Antoni Miró
Josep Corredor Matheos
Through his numerous exhibitions and his abundant bibliography, Antoni Miró’s work is very well known. And there is something here which should be emphasised: he has not restricted himself to reproducing paintings, engravings and sculptures of the moment. He has also included, in different monographs, large numbers of works from previous phases. In this way, with positive insistence, which I consider we must be thankful for, he constantly allows us to keep the whole of his work in mind.
The art of our time has been, and continues to be, subject to all types of changes, despite the fact that some consider that history has reached its end —just when it appears to be speeding up—. These changes appear some due to the internal dynamics of artistic creation and others due to the rapid transformation of society. Under this pressure each artist has responded in accordance with his or her deepest interests, including those which against the odds want to be seen as art. In Antoni Miró’s case, we see that all the cards are on the table, enabling us to appreciate the coherence of his evolution and his genuineness.

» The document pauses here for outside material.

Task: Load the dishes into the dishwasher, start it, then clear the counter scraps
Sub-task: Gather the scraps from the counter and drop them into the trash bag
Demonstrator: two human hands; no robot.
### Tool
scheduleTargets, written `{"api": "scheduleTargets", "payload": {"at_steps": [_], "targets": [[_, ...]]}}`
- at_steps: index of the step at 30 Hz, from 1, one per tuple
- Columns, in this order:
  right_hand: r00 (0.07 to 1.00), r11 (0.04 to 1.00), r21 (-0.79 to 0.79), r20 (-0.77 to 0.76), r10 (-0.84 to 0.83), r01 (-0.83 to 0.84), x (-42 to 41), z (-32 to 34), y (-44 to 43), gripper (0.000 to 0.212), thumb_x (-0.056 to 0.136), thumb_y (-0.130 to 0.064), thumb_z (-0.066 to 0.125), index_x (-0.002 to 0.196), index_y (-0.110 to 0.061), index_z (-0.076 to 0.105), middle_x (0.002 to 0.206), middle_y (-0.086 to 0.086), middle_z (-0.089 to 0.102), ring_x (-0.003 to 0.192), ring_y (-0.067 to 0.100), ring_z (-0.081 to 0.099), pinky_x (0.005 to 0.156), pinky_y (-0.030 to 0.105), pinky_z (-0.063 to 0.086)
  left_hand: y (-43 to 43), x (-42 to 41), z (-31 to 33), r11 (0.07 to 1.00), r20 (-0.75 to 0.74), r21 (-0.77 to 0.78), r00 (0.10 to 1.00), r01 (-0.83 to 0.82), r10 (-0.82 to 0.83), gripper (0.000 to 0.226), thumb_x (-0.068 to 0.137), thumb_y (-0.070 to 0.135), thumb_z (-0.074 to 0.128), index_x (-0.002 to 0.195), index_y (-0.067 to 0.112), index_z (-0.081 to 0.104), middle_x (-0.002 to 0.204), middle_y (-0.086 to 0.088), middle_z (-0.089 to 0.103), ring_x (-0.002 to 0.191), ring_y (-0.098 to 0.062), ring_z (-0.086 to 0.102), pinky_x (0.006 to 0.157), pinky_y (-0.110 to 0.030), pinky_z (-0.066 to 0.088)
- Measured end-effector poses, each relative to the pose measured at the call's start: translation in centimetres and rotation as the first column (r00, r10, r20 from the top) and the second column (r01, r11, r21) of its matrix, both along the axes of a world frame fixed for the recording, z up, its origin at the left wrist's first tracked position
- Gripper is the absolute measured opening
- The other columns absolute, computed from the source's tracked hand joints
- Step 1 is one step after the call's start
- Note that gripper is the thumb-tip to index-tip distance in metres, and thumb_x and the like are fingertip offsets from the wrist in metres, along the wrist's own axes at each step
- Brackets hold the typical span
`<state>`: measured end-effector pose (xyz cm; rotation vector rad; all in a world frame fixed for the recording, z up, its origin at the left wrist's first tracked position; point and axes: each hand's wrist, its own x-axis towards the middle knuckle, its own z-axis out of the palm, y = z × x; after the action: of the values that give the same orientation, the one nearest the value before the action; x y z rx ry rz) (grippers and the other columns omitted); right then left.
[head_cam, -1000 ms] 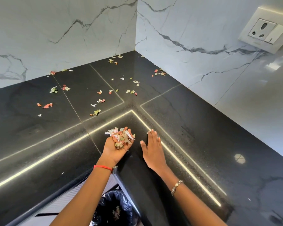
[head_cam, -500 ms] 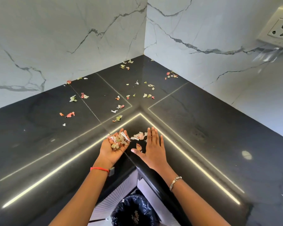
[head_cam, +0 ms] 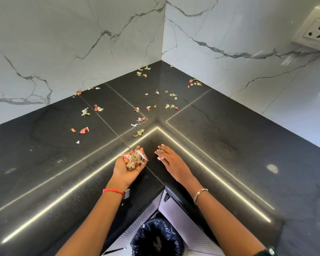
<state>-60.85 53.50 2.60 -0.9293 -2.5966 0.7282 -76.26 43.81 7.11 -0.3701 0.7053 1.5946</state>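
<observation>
My left hand [head_cam: 125, 175] lies palm up on the black counter [head_cam: 229, 145], cupping a heap of red, green and white scraps [head_cam: 135, 159]. Just to its right, my right hand [head_cam: 172, 161] rests palm down with its fingers bent over a few small scraps [head_cam: 159, 150] on the counter. More loose scraps [head_cam: 139, 133] are scattered farther back, toward the corner [head_cam: 143, 73] and along both walls [head_cam: 194, 82]. No dishes or dishwasher are in view.
A bin lined with a black bag [head_cam: 156, 237] stands on the floor below the counter's inner corner, some scraps inside it. Marble walls meet at the back. A wall socket [head_cam: 318, 32] sits at the upper right.
My right hand has slid to the right and turned, its fingers now bent over a few scraps. The small pile that lay between my hands is gone. My left hand stays cupped.
</observation>
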Motion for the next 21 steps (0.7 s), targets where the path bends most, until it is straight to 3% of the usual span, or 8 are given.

The character who appears to be absorbed by the play in the painting “Kasparov, escacs і personatge”, (1988), is the same as El bebedor (1960). That is to say that he reveals the principle or starting point of the artist faced attitude with the spectacle of the world, contemplated as something distinct and even detached, but which involves us immediately. This attitude is rejection. The world, for the artist —Antoni Miró in this case— is poorly done. Precisely the origin of his ferocious criticism. The painting “Caretes” (1960) is made to bear the yoke of hiding and revealing the real implicit personality of the art and his development. Half way through the Sixties the criticism grew more violent: the fury in the human face in “Crit, dejuni forços”, (1966), implied the denunciation of the human condition itself. The origin of horror —due, deep down, to error— was in man himself: it is he, himself who inflicts his pain, and one of the images which shows us at an early stage is “Esquizofrènia” (1967). Here the man’s face disintegrates, as was to happen later in another way: in the early seventies in the splitting of the faces into two and the convulsions gripping them.
Sometimes one would think that the artist takes pleasure in horror. Other times that he is making an aggressive poster of his work to confront us with. The negative aspects develop and push outwards until they explode. They grip us strongly, confronting us with a reality which we frequently prefer to ignore; they do not spare us any of this horror. But we observe that there is an ironic and sometimes sarcastic accent, in the attitude of the artist. Nothing harms our adversary more than ridicule, nor does Antoni Miró want to spare him from anything which may make his action more affective. The mask which enabled him at the beginning to symbolically confront the real world —the true adversary—, will become more complex with time. It will not only consist in the flashy use of costumes of “Els titellaires”, (1987), but in all the accumulation of elements, which basically fill the space of his pictures and volumetric figures.
As happens in happens in the best art it continues to tell us the same thing nowno longer naively but in a more direct manner. The accusation, the recognition —the confession, he would say, in the name of all— sometimes induces him to reflection and sadness in the portrait —self-portrait in one way or the other, no doubt— of the 1960 painting which opened the magnificent anthology of Joan Guill in 1988; on other occasions, each time with more intensity, he enters the attack, taking the protean bull by its horns, with the danger that this always entails.
All this pain and cruelty, the fundamental injustice which it denounces, finds its other side in love. This, maybe out of modesty, does not show itself with the primordial innocence of the painting of the woman Nua— its title— in 1964 or, going back a bit further with the amorous delight in which the world is enjoyed in “Bodegó amb meló” (1960). We recognise love in negative, but it is inevitable that the artist shows happiness, as if by an oversight, this were his deepest inclinations. Frequently, his bloodiest scenes, his hardest satires, are full of apparently incidental signs which reveal the ultimate objective. Colour then, in contrast to what has been denounced, sets a cheerful tone. Because the work is the picture of a festival in which all power and powerlessness of man are recorded on paper. And the artist is a witness, participant, and above all, the creator of all this.